Stored data
··········

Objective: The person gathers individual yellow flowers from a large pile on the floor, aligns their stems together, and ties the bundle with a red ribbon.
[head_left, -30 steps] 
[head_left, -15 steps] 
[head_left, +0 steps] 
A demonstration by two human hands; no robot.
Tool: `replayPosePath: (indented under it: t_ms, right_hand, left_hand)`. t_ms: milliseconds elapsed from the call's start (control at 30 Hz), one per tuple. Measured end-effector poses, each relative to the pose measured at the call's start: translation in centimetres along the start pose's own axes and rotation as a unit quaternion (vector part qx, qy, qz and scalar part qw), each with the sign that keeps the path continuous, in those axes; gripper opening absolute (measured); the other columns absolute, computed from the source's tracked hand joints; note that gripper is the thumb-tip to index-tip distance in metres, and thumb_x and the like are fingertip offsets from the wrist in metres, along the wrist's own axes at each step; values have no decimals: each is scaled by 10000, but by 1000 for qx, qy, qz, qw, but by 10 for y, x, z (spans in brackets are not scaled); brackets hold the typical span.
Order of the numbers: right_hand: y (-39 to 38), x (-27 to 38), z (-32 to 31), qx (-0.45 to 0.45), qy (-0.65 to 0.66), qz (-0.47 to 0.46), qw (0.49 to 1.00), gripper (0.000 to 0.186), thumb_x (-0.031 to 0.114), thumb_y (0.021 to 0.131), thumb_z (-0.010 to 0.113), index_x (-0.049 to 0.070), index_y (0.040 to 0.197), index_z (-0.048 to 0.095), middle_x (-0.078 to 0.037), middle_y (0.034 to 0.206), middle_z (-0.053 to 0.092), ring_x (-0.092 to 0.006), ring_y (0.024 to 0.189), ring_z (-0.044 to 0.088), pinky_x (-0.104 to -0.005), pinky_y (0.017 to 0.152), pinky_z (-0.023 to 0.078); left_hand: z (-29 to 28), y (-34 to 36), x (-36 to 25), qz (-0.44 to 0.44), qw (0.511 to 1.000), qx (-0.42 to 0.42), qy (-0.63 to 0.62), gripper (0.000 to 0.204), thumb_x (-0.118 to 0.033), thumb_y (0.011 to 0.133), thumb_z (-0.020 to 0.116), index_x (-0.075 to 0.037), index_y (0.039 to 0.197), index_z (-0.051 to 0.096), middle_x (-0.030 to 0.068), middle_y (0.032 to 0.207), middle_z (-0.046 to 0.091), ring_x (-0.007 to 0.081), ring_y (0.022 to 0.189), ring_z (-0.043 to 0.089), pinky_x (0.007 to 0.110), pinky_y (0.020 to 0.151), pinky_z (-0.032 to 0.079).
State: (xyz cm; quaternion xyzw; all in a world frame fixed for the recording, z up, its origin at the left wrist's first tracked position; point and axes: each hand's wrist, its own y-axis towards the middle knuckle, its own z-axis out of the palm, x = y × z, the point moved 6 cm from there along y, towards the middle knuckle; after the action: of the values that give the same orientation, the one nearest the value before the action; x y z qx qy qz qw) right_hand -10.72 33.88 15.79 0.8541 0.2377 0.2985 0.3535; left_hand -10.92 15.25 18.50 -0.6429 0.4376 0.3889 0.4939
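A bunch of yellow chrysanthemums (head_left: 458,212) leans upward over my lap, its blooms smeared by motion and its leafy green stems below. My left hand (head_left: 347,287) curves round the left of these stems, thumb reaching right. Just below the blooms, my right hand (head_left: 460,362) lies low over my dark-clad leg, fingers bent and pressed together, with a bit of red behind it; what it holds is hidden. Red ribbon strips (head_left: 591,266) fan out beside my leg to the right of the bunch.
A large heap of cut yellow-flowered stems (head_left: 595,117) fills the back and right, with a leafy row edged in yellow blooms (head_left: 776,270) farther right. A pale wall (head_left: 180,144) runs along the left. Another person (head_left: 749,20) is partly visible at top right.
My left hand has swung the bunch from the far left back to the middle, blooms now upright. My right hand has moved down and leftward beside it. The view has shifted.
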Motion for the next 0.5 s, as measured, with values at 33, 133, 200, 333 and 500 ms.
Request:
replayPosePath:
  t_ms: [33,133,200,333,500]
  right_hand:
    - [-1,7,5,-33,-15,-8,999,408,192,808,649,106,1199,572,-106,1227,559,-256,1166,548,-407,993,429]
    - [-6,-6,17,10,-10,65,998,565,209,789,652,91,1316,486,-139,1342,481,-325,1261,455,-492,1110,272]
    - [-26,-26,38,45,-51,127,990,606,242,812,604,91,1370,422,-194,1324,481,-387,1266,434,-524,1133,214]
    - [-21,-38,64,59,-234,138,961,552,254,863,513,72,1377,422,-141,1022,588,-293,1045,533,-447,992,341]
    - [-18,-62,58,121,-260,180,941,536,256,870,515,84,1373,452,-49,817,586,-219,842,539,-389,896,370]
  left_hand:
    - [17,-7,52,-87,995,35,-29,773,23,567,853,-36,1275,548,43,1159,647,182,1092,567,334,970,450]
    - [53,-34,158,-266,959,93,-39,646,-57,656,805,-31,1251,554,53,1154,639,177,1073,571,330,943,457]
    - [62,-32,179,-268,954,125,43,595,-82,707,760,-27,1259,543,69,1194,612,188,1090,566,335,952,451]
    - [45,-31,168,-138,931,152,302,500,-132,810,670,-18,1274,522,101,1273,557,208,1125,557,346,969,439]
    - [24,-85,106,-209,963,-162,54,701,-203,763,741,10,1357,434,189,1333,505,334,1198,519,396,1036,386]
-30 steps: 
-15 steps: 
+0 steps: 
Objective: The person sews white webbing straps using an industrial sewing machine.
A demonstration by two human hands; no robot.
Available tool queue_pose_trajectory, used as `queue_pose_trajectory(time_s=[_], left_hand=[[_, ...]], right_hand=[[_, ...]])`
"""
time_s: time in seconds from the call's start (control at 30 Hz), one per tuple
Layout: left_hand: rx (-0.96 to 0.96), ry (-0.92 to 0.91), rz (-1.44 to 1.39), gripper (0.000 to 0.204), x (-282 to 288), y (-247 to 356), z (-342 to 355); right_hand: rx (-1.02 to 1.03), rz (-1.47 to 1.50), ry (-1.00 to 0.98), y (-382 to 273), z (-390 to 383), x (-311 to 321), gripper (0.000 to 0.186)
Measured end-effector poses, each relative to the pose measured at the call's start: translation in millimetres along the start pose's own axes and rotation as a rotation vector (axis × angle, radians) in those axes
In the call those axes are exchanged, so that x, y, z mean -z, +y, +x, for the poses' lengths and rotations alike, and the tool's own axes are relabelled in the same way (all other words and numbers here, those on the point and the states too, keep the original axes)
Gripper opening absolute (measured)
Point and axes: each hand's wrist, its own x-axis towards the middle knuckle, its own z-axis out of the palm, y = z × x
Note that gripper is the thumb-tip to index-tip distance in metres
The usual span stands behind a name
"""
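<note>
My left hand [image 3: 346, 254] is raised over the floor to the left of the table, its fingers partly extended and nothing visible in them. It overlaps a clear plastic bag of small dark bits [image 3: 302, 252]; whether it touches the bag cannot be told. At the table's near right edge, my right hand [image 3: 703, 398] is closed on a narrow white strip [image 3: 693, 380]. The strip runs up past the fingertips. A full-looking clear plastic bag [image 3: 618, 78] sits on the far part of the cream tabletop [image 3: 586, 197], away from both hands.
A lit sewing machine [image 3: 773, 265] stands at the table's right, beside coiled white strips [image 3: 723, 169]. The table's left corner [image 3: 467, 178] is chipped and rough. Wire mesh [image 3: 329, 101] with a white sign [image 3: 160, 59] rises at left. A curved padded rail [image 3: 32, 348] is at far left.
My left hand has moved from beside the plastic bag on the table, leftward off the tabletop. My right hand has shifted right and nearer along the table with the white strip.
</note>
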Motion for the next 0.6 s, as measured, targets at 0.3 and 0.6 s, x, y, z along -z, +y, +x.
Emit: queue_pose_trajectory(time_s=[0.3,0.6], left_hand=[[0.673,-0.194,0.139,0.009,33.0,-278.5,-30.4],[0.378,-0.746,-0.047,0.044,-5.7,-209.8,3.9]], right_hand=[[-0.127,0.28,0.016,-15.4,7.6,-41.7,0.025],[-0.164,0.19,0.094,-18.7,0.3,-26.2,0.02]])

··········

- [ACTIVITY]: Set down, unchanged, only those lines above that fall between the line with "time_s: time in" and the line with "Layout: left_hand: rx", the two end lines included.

- [COMPLETED EXERCISE]:
time_s: time in seconds from the call's start (control at 30 Hz), one per tuple
Layout: left_hand: rx (-0.96 to 0.96), ry (-0.92 to 0.91), rz (-1.44 to 1.39), gripper (0.000 to 0.204), x (-282 to 288), y (-247 to 356), z (-342 to 355); right_hand: rx (-1.02 to 1.03), rz (-1.47 to 1.50), ry (-1.00 to 0.98), y (-382 to 273), z (-390 to 383), x (-311 to 321), gripper (0.000 to 0.186)

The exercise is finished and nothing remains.